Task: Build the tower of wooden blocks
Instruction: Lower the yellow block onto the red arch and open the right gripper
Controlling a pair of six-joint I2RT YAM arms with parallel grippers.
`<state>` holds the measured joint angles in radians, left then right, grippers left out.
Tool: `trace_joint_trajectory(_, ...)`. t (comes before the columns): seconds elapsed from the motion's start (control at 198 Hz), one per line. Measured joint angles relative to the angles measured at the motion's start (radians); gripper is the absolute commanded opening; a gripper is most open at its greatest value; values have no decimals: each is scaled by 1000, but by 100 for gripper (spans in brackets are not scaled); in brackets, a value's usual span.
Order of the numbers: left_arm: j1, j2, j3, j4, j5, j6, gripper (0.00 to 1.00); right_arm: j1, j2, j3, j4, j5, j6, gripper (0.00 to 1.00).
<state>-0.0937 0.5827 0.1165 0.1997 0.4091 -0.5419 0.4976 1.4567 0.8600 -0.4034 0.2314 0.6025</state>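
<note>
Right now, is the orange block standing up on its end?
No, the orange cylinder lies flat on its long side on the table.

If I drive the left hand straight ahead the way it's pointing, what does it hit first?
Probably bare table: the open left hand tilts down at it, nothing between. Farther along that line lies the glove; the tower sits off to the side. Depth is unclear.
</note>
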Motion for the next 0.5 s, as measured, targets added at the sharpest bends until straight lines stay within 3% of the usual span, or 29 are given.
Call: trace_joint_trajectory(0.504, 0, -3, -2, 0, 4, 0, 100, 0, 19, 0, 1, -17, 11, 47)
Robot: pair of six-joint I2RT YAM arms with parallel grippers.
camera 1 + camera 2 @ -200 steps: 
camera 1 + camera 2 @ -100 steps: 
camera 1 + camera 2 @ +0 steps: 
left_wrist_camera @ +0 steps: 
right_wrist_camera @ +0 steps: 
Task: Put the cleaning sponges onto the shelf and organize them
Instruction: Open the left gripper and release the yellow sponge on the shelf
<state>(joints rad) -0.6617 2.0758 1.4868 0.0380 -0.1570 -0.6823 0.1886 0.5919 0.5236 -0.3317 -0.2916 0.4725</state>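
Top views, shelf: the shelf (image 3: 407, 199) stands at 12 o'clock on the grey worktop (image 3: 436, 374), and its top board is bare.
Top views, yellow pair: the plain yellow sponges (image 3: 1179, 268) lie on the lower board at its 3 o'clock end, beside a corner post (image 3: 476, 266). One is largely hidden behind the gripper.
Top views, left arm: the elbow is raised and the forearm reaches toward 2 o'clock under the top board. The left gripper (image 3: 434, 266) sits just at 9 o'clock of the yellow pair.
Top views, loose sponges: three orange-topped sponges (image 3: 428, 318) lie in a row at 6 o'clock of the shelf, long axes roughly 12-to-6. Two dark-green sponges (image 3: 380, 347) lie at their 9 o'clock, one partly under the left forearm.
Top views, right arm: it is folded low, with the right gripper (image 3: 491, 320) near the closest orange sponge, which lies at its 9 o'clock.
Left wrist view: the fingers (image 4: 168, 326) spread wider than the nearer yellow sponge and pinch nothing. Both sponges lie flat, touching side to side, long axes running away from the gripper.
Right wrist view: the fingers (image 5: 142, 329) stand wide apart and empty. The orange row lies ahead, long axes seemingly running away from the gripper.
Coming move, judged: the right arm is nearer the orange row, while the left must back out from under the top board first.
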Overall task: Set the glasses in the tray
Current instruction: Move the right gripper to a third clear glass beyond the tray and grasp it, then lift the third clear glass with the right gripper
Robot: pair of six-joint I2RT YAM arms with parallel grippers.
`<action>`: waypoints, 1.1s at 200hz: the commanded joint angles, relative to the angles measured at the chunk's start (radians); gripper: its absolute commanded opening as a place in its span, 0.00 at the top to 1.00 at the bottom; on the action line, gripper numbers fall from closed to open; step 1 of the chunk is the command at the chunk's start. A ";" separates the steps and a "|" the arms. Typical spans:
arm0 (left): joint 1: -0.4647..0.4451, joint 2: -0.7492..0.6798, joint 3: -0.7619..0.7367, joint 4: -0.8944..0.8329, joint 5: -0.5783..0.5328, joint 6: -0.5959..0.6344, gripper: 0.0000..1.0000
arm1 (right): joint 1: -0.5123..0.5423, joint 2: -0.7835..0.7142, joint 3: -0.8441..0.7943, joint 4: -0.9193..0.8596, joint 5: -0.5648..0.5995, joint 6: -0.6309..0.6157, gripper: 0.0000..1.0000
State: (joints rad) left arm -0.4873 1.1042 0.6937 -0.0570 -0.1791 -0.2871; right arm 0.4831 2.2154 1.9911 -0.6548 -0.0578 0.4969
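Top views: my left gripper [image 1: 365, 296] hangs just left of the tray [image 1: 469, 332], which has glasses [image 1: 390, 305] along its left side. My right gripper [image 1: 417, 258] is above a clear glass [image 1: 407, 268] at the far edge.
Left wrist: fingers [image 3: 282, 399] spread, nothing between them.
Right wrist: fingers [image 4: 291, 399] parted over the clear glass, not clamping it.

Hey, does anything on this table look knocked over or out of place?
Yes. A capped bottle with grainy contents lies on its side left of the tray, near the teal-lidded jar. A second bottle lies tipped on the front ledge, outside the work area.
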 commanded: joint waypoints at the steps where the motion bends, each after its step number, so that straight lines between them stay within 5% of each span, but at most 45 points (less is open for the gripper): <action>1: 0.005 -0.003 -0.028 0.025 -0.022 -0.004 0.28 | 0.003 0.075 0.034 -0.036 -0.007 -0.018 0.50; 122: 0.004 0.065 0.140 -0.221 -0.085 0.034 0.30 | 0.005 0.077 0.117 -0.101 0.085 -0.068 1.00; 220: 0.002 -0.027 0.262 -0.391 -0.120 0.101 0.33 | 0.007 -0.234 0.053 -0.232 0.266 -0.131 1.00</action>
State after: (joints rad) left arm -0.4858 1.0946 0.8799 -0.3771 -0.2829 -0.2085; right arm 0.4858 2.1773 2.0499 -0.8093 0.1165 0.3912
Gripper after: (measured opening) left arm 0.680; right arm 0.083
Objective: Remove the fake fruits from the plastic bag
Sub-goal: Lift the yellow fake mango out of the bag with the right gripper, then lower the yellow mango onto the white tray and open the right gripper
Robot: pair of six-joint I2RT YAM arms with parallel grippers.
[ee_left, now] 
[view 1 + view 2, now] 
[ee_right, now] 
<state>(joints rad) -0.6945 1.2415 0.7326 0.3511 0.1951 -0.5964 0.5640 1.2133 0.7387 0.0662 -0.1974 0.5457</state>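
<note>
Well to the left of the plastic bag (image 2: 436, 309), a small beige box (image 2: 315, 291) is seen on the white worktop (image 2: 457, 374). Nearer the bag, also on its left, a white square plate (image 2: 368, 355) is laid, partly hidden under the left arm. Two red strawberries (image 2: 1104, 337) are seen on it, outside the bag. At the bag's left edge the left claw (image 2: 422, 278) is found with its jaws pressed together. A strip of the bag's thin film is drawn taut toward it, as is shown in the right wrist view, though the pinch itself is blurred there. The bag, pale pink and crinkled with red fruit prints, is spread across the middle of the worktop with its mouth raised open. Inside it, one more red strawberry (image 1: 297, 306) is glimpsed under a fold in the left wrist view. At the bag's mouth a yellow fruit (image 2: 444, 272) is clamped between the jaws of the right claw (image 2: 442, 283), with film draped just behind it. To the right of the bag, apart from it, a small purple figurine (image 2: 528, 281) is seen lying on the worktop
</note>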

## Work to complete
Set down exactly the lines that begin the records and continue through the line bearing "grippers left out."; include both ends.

## Result of the task
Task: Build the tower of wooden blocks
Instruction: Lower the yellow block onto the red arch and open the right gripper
Controlling a pair of six-joint I2RT YAM arms with parallel grippers.
`<state>` holds the measured joint angles in radians, left then right, grippers left out.

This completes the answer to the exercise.